Retinal evaluation after dilation: a close exam of the macula and the rest of the retina after dilation to look for traction, membranes, swelling, or other retinal issues that can contribute to symptoms or influence next steps.
Treatment Options
Treatment depends on size, symptoms, and whether the opening is stable or progressing.
Observation for small or early cases
Some small or early-stage macular holes may be monitored closely, especially if symptoms are mild.
Vitrectomy surgery
For many patients, the most common treatment is vitrectomy, in which the vitreous gel is removed to relieve traction, and a gas bubble is placed to gently press and support closure as the eye heals.
Your surgeon may also remove fine membranes that contribute to macular tension.
What to Expect with Surgery
Vitrectomy is typically performed by a retina specialist. During the procedure:
- The vitreous is removed
- Tissue on the surface of the macula may be addressed to reduce traction
- A gas bubble is placed to support healing
Many people are asked to maintain a specific position, sometimes face down, for a period of time, so the bubble stays in the correct place while the opening closes. The required duration varies based on the hole’s characteristics and the surgeon’s guidance.
Recovery and Aftercare
Recovery is not just about time; it is also about protecting the gas bubble’s position while healing happens.
What to expect during recovery:
- Vision is typically blurry while the gas bubble is present
- Activity limits are common, and positioning instructions may be required
- You must avoid flying and avoid nitrous oxide anesthesia until the bubble is fully gone because high eye pressure can become dangerous
Vision may continue improving for months after surgery, and your care team will guide follow-up visits and imaging to confirm healing.
Results and Outlook
Surgery outcomes are often strong, especially when the opening is smaller and treated earlier. Reported closure success rates for vitrectomy are commonly over 90%, with many patients regaining some or most of the vision they lost.
Risks and Possible Complications
All procedures carry risk. Potential complications discussed in reputable patient resources include:
- Cataract progression after retina surgery
- Retinal detachment
- Infection
- Glaucoma or elevated eye pressure
- Bleeding
- The hole is not closing or reopening in a minority of cases
Your surgeon will review your personal risk profile and what warning signs should prompt an urgent call.
When to Seek Urgent Care
Contact your eye care team promptly if you have severe eye pain, a sudden decrease in vision, or any sudden new flashes, floaters, or a curtain-like shadow in your vision, especially after a procedure.
FAQ: Macular Hole
What does a macular hole look like in my vision?
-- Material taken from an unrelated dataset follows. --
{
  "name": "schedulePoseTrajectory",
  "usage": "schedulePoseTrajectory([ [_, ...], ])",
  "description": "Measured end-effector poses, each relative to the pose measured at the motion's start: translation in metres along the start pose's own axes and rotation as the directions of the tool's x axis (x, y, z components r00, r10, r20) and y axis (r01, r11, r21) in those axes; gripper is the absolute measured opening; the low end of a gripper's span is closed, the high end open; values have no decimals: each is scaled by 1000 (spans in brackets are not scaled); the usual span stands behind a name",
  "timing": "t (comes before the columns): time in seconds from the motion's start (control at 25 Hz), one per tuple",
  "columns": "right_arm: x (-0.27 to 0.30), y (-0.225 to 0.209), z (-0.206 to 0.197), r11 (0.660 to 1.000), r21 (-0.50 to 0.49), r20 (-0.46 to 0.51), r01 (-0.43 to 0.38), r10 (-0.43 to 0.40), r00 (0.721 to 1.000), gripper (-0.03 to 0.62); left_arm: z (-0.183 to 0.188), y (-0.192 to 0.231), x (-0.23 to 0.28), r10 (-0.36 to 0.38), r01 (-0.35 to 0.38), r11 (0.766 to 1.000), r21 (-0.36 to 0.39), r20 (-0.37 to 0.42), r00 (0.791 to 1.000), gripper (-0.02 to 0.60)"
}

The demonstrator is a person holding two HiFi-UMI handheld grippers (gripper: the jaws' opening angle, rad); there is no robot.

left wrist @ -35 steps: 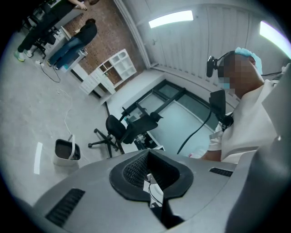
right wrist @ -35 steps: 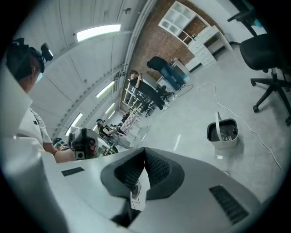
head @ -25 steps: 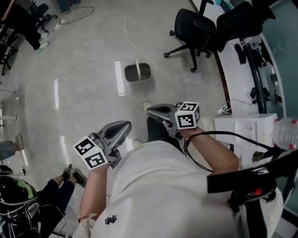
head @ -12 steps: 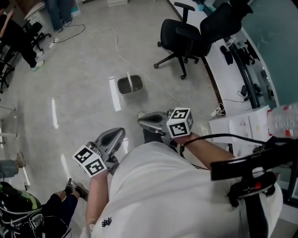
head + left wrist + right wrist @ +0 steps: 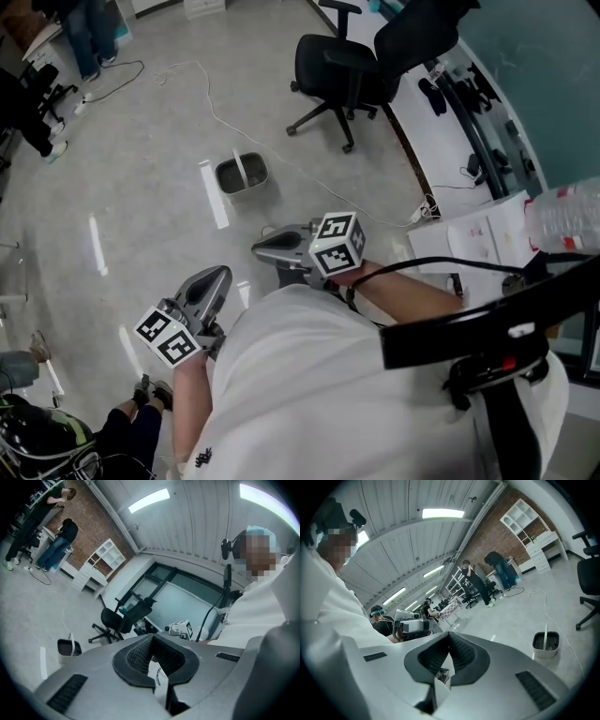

Many people notice distortion, straight lines look wavy, or a blurred or dark spot in the center of vision
Can a small macular hole heal without surgery?
Some small or early-stage cases may be observed, and in select situations, an early-stage opening may close on its own. Your doctor will guide the next steps based on OCT findings and symptoms.
How is a macular hole diagnosed?
A dilated eye exam plus OCT imaging is commonly used to confirm the diagnosis and guide treatment.
What surgery is used to treat it?
Vitrectomy is the most common surgical approach, often paired with a gas bubble to support closure while the eye heals.
Will I have to stay face-down after surgery?
Some patients are instructed to maintain face-down positioning for several days, and in some cases longer, depending on the characteristics of the opening and the surgeon’s plan.
Can I fly after surgery?
Not while the gas bubble is still present. Flying can change pressure in a way that raises eye pressure dangerously; your surgeon will tell you when it is safe.